DistanceAlgorithm#

class datafold.pcfold.distance.DistanceAlgorithm(metric, is_symmetric, cut_off=None, k=None)[source]#

Bases: object

Abstract base class for distance matrix algorithms (dense or sparse).

Important aspects and conventions for the distance algorithms:

  • The terms “pair-wise” (pdist) and “component-wise” (cdist) are adapted from the scipy’s distance matrix computations scipy.sparse.spatial.pdist and scipy.sparse.spatial.cdist

  • A sparse distance matrix with a distance (either k-neighbors or with a radius cut-off) does not store all distance pairs. Importantly, this means that the sparse matrix must store “real distance zeros” (introduced by duplicate points or self-distances in case of pdist). This sometimes requires a workaround in matrix operations, so that stored distance-zeros are not removed.

Parameters:
  • metric (str) – distance metric to compute

  • is_symmetric (bool) – indicate whether the distance matrix is symmetric (typically the standard k-nearest-neighbor is not symmetric)

  • k (Optional[float]) –

    • for k-nearest-neighbors the number of neighbors

    • for radius-based distance algorithms, there is a follow-up routine to make sure that each sample has at least kmin neighbors (including distance pairs that are larger than radius)

Attributes Summary

dist_type

is_sparse

Methods Summary

__call__(X[, Y])

Compute distance matrix.

Attributes Documentation

dist_type#
is_sparse#

Methods Documentation

abstract __call__(X, Y=None)[source]#

Compute distance matrix.

If only the reference dataset (X) is given, then the distances are pair-wise.

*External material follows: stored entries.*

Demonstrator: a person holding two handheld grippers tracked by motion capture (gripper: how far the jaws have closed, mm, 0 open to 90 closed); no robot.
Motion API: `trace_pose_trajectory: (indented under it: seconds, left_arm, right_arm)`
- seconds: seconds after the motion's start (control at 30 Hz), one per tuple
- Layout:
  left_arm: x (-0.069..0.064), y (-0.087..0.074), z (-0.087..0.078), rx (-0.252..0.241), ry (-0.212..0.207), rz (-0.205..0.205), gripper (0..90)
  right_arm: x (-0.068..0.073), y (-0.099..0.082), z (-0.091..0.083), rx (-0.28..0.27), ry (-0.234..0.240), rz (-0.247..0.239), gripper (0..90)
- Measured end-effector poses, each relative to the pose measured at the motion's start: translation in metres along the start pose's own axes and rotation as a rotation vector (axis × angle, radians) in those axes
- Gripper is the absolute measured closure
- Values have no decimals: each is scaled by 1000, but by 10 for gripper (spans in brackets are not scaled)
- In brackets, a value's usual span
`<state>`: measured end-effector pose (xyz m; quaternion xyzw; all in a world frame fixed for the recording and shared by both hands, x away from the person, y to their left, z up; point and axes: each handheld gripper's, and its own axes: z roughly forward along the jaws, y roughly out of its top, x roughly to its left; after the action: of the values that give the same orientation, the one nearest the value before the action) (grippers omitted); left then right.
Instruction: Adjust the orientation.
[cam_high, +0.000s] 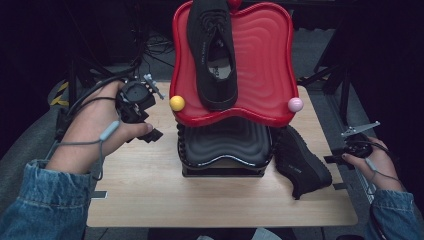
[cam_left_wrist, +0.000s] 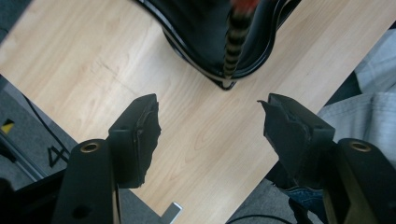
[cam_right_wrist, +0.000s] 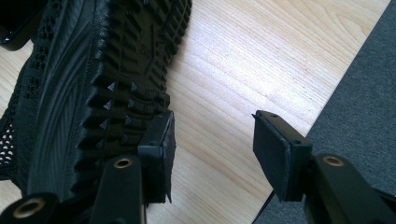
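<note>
The table (cam_high: 150, 190) is pale wood, smooth and matt. The red tray (cam_high: 260, 55) looks like glossy ribbed plastic (so does the black tray (cam_high: 225, 145) beneath). Both shoes (cam_high: 212, 55) (cam_high: 300, 160) are matt black knit, soles roughly studded.

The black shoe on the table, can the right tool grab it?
Probably yes. The right tool is open right beside the black shoe, which lies tipped on its side, and nothing stands between them.
</note>
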<state>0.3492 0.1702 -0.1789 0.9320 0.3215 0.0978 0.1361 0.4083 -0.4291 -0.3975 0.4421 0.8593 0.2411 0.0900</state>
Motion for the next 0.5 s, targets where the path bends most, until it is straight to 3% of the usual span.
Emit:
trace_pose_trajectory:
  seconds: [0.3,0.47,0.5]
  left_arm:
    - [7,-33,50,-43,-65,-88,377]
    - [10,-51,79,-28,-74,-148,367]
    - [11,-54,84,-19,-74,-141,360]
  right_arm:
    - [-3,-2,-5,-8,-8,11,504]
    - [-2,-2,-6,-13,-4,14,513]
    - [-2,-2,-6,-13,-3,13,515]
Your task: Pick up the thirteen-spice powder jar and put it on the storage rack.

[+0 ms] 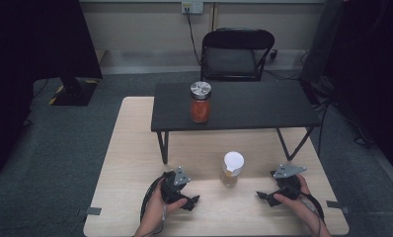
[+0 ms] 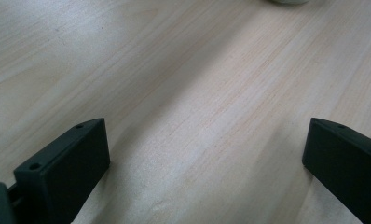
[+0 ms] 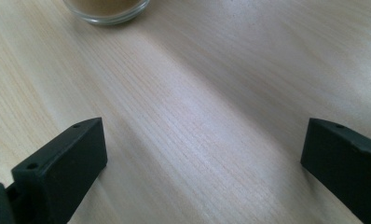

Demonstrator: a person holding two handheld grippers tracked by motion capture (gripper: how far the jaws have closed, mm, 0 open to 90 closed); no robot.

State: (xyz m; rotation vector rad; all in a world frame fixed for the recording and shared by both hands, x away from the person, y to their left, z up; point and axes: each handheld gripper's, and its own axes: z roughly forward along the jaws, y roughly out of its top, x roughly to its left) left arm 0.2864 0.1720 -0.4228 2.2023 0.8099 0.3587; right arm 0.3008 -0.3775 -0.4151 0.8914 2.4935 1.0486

From this the following distance matrix properties follow: :rtype: Union[ndarray, csr_matrix]

  • square

  • diagonal contains distance to itself and are therefore zero

  • symmetric

If an additional query dataset is given, then the distance matrix properties follow:

  • rectangular matrix of shape (n_samples_Y, n_samples_X)

  • outlier points can lead to columns / rows of zero

  • duplicated points between X and Y have zero entries on the diagonal

Variables:
  • X – Reference dataset of shape (n_samples_X, n_features).

  • Y – Query dataset of shape (n_samples_Y, n_features). If set then the computation is component-wise and if None, the reference dataset is taken as the query points (i.e. Y=X).